With Runyon winning all four jump balls to start the overtime periods, Demarest had the first possession each time. With no shot clock to interrupt the dribbling around the perimeter, Wayne Hills got only one possession in the first overtime while Demarest had two and none of them ended in points. Each team only had one possession each in the second overtime with the same result, no scoring and the first 2:08 of the third overtime passed without either net moving at all. Through 10:08 covering two-and-a-half extra sessions, the cumulative score was 0-0.

Justin Wills finished with 11 points for Wayne Hills.

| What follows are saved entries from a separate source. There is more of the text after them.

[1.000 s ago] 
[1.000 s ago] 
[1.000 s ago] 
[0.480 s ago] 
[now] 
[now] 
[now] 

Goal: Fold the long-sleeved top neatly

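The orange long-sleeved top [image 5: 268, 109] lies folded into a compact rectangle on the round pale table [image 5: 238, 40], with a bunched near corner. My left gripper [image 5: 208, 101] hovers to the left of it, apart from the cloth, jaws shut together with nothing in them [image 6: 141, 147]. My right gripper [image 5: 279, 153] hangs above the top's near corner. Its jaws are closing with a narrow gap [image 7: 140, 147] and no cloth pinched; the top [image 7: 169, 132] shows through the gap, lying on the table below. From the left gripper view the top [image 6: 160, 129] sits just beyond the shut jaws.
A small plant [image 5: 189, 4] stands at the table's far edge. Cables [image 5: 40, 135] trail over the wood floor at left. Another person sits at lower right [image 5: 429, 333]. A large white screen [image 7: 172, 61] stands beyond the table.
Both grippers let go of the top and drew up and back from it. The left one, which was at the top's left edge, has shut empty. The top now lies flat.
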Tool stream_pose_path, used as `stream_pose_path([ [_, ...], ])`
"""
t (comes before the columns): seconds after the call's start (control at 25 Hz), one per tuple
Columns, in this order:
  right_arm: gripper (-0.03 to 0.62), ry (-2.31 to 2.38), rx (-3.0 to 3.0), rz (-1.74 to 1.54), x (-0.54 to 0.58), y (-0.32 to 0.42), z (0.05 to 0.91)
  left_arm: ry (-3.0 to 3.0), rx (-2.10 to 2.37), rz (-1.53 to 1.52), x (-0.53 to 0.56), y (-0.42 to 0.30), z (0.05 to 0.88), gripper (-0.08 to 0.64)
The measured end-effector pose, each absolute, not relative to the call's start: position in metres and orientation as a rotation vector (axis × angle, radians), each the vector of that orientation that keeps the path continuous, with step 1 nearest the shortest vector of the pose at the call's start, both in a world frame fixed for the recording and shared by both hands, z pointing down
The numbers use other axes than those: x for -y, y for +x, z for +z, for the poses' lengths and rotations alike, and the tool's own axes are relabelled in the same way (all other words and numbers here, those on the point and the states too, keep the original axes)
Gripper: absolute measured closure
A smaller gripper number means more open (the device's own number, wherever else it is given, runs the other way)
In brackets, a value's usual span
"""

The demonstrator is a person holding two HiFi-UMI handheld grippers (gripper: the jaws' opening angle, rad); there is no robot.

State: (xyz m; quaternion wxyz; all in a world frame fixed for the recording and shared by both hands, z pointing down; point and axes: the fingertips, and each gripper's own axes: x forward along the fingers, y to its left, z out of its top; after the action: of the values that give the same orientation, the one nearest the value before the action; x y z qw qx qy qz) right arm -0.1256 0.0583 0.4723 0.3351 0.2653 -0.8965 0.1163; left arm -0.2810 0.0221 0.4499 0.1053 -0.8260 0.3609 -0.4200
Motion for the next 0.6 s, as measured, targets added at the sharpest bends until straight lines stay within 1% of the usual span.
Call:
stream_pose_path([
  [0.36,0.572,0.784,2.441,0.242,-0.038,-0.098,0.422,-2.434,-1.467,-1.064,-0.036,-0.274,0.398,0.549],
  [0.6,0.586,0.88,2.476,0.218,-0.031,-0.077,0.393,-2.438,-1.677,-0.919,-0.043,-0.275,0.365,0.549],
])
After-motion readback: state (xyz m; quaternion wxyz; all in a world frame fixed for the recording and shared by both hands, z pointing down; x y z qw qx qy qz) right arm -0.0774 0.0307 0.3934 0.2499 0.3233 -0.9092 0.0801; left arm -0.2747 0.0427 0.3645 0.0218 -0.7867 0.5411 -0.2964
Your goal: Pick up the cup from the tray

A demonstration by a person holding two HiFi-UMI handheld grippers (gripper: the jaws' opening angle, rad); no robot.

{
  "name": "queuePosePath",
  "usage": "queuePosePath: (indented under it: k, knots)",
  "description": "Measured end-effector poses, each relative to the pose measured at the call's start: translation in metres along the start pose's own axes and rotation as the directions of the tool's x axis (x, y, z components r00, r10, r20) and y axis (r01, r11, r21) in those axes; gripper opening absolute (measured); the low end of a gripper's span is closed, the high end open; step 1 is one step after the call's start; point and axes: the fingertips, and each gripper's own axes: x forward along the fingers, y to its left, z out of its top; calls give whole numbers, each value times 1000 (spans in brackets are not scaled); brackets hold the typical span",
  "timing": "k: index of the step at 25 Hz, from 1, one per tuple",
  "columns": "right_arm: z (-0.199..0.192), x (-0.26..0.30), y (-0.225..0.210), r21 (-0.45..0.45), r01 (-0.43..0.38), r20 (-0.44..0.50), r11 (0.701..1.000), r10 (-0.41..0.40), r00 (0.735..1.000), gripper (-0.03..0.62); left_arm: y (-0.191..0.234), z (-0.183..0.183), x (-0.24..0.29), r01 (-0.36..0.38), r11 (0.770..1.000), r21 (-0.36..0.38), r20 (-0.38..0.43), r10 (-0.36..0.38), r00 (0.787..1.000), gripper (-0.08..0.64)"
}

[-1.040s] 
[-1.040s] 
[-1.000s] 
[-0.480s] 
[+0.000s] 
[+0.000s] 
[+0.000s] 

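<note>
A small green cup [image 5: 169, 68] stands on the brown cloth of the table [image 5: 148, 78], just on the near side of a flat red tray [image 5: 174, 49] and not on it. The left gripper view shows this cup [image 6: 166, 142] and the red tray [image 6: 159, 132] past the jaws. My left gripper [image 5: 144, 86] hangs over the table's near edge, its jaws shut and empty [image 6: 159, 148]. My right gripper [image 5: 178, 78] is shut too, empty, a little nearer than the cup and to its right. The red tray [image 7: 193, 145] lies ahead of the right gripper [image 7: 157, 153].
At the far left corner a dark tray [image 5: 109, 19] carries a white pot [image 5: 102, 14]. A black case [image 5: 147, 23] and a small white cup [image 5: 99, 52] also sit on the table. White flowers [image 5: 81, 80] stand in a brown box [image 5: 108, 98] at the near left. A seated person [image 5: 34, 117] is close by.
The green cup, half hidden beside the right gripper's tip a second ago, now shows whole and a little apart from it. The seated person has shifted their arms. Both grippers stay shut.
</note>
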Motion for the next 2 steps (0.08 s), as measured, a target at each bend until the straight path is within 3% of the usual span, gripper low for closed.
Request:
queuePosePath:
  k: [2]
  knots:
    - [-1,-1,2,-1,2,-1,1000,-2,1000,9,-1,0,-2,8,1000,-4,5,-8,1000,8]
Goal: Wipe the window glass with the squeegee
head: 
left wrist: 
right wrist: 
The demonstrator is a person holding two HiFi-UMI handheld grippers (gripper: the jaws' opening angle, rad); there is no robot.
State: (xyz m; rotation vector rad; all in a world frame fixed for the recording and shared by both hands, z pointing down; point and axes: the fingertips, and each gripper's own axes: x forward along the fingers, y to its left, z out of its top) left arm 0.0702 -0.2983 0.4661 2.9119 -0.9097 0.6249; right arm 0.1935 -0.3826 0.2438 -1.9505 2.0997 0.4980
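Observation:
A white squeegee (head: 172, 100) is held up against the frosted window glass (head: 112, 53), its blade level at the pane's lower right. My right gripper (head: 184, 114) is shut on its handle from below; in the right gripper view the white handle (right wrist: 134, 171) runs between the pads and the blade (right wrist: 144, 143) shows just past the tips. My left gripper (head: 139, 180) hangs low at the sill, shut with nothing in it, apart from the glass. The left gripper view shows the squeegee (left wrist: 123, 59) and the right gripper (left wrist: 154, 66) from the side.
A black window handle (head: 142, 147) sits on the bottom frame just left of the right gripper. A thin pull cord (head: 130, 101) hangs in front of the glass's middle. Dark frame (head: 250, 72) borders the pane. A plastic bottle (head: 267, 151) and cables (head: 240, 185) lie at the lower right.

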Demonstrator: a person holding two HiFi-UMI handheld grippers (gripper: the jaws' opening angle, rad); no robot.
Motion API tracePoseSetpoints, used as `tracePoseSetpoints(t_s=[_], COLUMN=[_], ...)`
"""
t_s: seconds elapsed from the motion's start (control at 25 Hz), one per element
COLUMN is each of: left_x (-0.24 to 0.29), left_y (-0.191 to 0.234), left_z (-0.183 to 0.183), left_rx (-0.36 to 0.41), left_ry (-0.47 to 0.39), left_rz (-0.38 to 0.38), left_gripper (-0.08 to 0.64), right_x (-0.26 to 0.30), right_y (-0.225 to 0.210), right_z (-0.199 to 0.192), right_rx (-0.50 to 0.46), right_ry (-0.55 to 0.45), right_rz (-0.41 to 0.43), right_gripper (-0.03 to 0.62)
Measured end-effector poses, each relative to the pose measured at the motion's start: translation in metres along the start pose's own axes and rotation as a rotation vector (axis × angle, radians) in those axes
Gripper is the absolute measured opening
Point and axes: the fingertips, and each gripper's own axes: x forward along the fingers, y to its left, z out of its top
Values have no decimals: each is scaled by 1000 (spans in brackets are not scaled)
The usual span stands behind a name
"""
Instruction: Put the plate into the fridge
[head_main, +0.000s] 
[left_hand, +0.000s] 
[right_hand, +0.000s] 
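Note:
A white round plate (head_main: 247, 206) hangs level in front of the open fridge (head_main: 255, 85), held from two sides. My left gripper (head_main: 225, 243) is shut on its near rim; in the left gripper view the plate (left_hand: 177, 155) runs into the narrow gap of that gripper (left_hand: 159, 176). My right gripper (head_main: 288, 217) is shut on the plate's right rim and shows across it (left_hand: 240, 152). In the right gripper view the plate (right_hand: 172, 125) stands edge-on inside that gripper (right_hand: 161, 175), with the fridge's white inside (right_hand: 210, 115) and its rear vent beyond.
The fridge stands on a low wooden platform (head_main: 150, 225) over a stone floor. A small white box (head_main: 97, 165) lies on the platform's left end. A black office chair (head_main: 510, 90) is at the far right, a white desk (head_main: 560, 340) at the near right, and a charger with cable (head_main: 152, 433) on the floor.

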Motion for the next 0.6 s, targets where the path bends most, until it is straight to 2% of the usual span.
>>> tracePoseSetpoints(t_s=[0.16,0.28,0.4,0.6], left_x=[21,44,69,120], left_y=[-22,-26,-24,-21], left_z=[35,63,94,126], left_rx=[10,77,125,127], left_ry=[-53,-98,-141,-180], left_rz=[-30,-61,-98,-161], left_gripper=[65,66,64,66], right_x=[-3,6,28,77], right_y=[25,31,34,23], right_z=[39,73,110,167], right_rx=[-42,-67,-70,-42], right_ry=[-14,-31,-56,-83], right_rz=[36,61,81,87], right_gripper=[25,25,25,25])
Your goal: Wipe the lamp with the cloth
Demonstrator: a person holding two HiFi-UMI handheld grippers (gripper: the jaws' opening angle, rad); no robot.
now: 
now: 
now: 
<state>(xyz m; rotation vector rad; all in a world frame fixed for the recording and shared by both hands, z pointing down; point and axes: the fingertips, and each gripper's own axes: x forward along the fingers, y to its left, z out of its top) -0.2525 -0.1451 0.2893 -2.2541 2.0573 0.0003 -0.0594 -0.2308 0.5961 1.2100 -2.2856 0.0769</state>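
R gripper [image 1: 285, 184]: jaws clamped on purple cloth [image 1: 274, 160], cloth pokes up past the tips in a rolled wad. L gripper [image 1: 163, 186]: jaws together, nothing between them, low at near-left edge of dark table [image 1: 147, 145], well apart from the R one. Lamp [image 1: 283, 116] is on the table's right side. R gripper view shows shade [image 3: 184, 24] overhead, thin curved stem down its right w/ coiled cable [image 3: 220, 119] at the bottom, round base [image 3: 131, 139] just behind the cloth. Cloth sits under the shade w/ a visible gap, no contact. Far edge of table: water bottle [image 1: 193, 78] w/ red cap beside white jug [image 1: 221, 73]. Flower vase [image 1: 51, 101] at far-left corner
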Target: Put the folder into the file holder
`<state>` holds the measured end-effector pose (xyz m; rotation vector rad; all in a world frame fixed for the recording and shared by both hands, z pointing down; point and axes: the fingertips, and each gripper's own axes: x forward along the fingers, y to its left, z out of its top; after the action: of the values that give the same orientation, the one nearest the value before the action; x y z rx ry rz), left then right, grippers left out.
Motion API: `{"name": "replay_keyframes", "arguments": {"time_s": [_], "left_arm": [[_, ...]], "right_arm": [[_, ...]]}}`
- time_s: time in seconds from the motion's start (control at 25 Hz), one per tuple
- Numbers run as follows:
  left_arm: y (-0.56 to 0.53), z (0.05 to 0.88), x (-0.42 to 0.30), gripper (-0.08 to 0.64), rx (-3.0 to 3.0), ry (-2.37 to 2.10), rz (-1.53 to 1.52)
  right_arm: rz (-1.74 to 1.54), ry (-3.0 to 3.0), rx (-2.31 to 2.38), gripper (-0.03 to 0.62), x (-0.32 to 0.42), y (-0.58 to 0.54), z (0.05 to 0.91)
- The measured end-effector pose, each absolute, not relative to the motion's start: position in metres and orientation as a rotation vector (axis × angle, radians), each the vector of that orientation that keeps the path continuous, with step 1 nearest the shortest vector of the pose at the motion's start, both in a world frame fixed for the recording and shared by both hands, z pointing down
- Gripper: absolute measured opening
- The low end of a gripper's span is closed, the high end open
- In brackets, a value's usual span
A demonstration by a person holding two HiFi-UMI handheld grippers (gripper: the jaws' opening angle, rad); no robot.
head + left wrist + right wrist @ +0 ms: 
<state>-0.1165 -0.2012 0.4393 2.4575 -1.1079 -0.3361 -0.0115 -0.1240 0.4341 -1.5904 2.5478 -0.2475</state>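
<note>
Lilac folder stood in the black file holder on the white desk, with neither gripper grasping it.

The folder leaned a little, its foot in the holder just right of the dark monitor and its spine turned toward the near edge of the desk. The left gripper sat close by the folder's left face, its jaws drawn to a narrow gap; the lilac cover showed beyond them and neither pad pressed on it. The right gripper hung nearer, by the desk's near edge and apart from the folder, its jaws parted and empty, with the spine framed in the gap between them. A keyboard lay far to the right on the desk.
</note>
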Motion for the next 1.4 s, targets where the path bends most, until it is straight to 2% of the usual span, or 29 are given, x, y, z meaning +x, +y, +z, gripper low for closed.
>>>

Finally, which 1:52 to go in the third OT, Belli (team-high 18 points) went to the basket, was fouled and finished off the three-point play to give Wayne Hills a 50-47 lead, but Demarest head coach Joe Dionisio elected not to change course. Even down three, he chose to bleed the clock for the last shot or shots, which turned out to be Rotonde’s blocked and then made three-pointer inside the final five seconds that forced the game into the fourth OT.

“Joe Rotonde is a tough-minded kid and he is not afraid of any moment at any time,” said Dionisio. “If it wound up with him shooting it in that situation, we were OK with that.”

Demarest went in for a lay-up right off the tap in the fourth overtime but missed and Wayne Hills tried an early three that also was off the mark before the pace slowed again. Demarest’s second possession included time outs taken with 1:21 and :50 left and ended with Kalici’s two made shots from the foul line on the first bonus free throws taken by either team. Kalici made them both and Wayne Hills turned the ball over with a chance to tie.

Demarest missed the front end of a one-and-one with eight seconds left which gave the Patriots one last shot to tie or win, but it came up short and Demarest is moving on.

“It’s tough to come up with words right now and I have been doing this a long time. It’s one of the greatest games I have ever seen let alone been a part of,” said Dionisio. “I am just so happy and proud of our guys for hanging in in the fourth quarter when we fell behind and it is such a shame that somebody had to lose because their kids fought just as hard as our kids did.”